_Task item:_ Give only the number of lines in the records that include "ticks".

_ _ _ _ _

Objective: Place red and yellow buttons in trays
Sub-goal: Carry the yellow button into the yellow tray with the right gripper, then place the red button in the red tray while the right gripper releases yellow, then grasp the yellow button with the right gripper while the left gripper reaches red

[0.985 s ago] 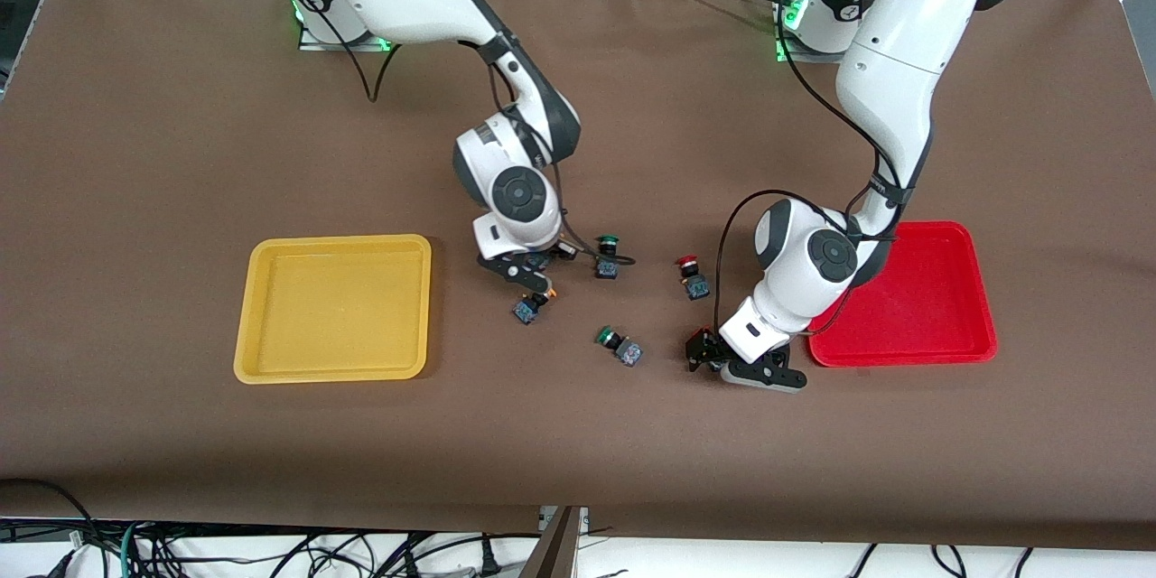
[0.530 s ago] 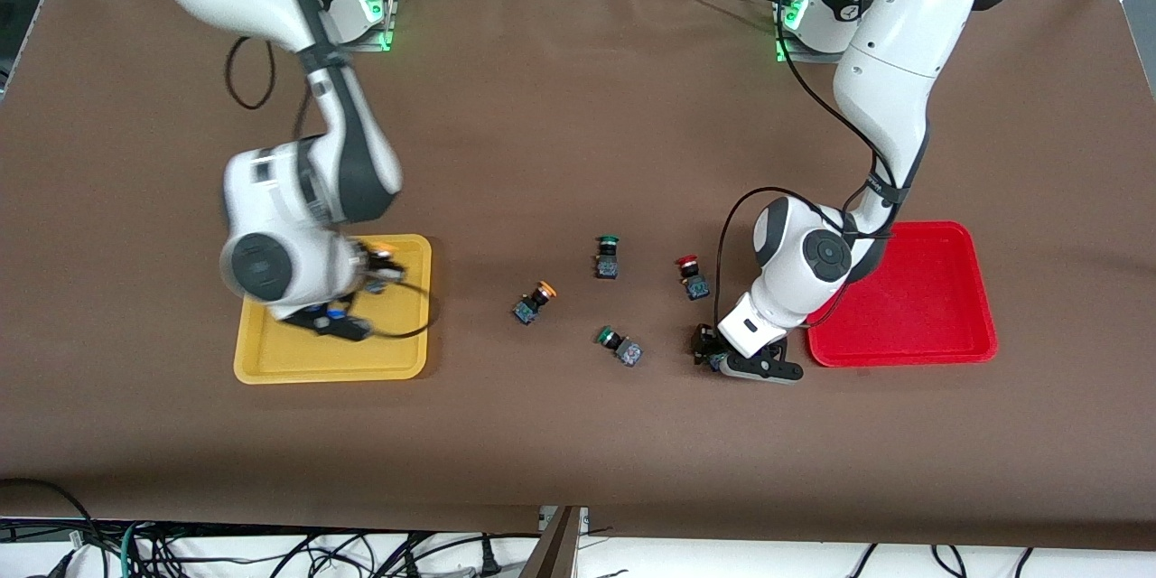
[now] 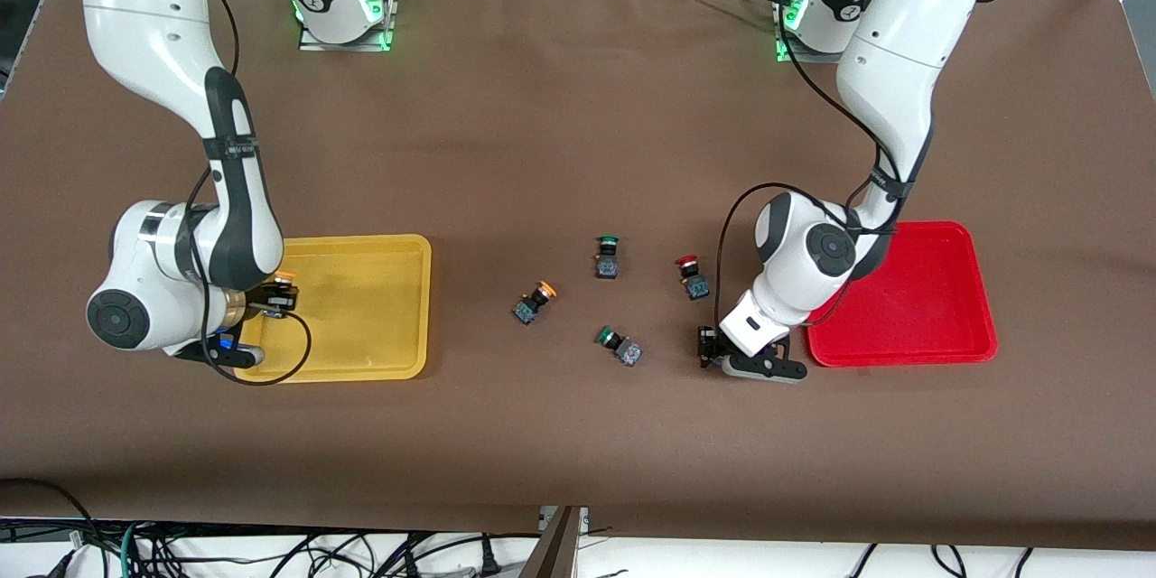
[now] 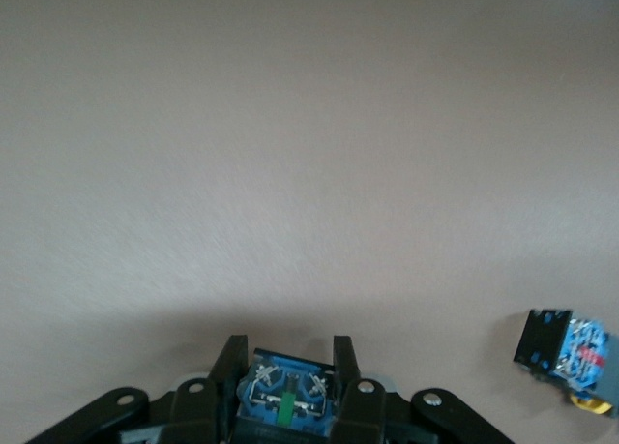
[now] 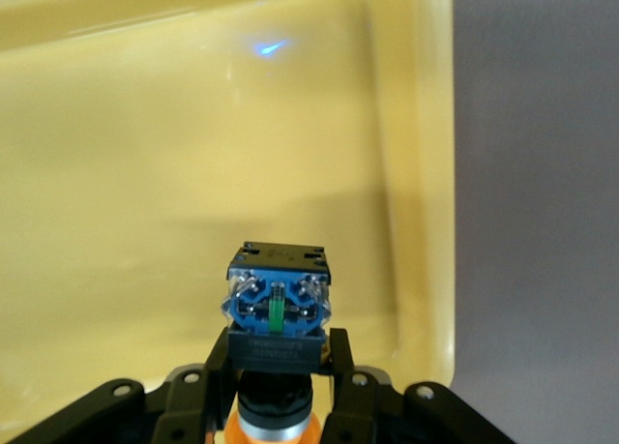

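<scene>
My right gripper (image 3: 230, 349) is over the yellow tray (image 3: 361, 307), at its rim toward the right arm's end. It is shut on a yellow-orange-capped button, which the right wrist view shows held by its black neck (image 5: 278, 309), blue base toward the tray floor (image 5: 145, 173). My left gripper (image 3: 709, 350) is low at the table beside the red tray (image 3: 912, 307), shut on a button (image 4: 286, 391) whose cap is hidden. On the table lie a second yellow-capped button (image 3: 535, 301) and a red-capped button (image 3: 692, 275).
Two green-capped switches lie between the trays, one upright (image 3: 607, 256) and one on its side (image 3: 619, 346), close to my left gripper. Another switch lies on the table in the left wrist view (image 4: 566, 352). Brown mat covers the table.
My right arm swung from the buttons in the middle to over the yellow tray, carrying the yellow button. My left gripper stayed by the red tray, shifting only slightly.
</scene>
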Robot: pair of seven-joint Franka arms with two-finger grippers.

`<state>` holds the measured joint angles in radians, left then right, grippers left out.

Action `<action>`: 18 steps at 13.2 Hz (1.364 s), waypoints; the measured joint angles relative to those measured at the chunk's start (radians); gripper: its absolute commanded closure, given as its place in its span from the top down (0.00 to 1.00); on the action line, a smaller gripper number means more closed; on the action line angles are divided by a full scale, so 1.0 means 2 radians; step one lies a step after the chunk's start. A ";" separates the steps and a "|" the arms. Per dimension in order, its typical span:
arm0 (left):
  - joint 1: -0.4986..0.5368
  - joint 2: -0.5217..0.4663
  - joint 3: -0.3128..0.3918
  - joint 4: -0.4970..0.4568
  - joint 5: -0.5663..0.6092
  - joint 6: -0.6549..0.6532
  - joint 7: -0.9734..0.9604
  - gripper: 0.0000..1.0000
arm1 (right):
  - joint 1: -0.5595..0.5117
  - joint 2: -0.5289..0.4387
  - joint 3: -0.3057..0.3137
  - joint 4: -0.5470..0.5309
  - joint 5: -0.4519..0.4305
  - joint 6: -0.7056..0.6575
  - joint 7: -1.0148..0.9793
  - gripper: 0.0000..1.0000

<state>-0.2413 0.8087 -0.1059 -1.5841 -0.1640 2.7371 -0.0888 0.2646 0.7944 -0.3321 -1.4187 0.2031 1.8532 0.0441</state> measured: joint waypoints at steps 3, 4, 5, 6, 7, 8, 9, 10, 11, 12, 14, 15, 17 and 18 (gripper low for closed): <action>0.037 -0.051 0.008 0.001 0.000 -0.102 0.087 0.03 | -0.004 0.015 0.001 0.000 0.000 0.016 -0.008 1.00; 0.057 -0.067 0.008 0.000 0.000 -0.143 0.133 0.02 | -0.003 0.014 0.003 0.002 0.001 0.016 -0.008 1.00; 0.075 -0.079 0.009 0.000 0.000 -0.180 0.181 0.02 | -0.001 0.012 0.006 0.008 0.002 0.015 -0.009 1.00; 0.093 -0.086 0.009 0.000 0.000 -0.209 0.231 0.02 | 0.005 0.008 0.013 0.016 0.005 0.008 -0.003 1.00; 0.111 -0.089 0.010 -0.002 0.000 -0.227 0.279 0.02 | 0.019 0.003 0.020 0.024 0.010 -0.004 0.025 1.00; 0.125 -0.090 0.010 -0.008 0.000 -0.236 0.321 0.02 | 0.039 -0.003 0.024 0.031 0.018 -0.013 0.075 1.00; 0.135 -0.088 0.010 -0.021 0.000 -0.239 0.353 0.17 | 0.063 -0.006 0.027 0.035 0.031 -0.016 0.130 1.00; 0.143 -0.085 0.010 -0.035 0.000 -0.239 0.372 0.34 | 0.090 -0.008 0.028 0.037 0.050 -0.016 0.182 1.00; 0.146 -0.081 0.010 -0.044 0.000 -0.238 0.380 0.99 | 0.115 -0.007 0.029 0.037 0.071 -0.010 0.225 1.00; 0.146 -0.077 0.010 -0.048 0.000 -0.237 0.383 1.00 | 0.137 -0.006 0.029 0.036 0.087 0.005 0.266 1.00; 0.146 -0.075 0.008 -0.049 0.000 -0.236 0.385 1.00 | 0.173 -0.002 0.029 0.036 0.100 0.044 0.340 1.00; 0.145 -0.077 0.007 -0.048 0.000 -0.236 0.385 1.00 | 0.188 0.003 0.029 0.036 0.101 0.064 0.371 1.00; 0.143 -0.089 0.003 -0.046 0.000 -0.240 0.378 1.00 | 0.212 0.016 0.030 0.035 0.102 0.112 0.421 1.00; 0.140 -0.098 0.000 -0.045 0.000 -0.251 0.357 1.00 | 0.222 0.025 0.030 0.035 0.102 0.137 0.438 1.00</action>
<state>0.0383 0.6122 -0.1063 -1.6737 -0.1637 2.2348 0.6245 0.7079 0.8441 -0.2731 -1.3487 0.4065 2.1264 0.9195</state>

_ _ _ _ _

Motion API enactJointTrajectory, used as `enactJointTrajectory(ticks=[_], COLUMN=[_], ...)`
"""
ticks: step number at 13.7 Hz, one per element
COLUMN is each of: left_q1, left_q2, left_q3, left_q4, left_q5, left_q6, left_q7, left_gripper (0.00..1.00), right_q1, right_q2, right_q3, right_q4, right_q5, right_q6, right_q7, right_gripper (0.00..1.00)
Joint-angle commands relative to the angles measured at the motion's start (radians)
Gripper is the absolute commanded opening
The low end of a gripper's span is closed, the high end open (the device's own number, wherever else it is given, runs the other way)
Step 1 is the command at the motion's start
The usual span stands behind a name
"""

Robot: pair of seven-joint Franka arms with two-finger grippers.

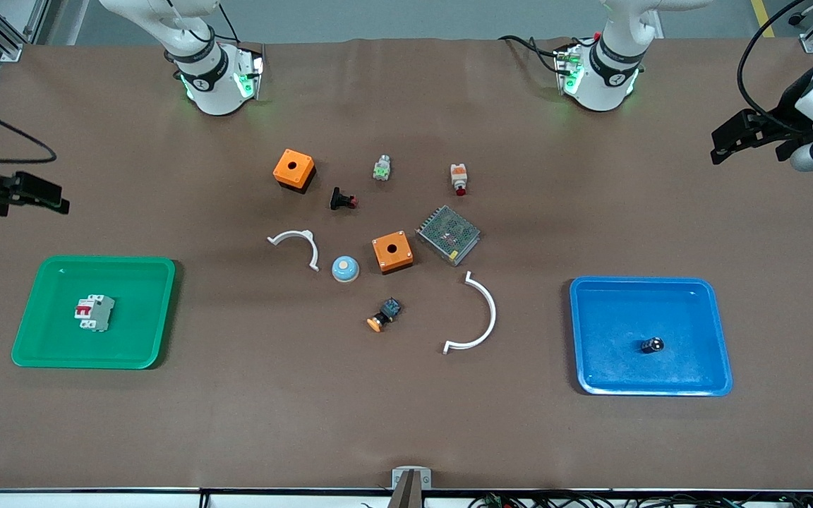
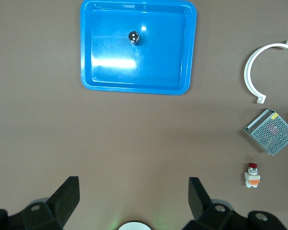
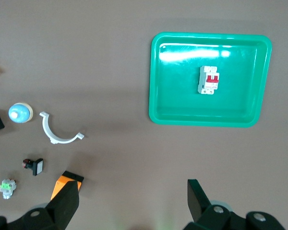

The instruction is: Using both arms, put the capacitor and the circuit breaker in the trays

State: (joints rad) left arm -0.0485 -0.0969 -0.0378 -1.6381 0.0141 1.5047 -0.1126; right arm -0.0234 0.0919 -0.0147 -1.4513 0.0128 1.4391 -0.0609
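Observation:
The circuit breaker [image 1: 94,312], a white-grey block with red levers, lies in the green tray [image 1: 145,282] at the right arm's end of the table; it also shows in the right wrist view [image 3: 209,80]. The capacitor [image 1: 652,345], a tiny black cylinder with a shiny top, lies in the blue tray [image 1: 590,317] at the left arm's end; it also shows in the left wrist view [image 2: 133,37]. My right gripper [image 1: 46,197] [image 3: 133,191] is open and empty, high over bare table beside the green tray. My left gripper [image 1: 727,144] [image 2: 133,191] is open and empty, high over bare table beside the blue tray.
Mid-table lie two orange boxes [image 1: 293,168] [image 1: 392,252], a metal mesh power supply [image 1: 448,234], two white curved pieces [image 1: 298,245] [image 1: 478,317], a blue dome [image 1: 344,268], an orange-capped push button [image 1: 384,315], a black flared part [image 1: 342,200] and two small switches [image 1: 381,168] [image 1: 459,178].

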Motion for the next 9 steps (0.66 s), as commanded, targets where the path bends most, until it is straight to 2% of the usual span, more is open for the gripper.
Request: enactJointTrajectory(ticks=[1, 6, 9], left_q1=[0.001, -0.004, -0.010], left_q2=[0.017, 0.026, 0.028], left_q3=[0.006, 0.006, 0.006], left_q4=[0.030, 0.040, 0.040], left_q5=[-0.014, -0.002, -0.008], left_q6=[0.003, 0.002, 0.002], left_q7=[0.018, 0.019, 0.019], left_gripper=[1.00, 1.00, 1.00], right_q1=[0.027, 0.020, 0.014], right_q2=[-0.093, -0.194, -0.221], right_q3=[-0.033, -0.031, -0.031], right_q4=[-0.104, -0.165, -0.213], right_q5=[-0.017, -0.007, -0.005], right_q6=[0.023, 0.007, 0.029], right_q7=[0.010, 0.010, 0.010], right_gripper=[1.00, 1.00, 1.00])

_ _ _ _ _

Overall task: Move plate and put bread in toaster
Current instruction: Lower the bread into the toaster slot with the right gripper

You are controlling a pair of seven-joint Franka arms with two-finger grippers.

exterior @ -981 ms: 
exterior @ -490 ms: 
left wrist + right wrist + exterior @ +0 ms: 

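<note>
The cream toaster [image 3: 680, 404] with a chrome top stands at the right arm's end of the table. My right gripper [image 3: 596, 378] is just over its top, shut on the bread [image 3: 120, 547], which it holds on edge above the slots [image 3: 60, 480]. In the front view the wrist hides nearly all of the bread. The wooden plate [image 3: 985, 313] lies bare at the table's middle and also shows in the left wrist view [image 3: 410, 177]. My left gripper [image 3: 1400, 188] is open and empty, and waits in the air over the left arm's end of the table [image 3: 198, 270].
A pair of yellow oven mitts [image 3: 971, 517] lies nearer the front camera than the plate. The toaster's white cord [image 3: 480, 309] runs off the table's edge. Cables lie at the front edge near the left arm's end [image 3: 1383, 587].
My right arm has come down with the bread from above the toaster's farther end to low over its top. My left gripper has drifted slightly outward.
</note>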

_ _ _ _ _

_Task result:_ 3